TO DO:
Your task is to retype each line of the data below exactly.

PROVIDED MATERIAL:
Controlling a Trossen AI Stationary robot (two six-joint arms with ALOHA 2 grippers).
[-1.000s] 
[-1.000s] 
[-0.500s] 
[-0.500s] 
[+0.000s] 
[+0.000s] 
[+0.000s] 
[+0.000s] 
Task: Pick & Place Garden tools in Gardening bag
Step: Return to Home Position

YOUR SOLUTION:
Controlling a Trossen AI Stationary robot (two six-joint arms with ALOHA 2 grippers).
[-1.000s] 
[-1.000s] 
[-0.500s] 
[-0.500s] 
[+0.000s] 
[+0.000s] 
[+0.000s] 
[+0.000s] 
Task: Pick & Place Garden tools in Gardening bag
Step: Return to Home Position

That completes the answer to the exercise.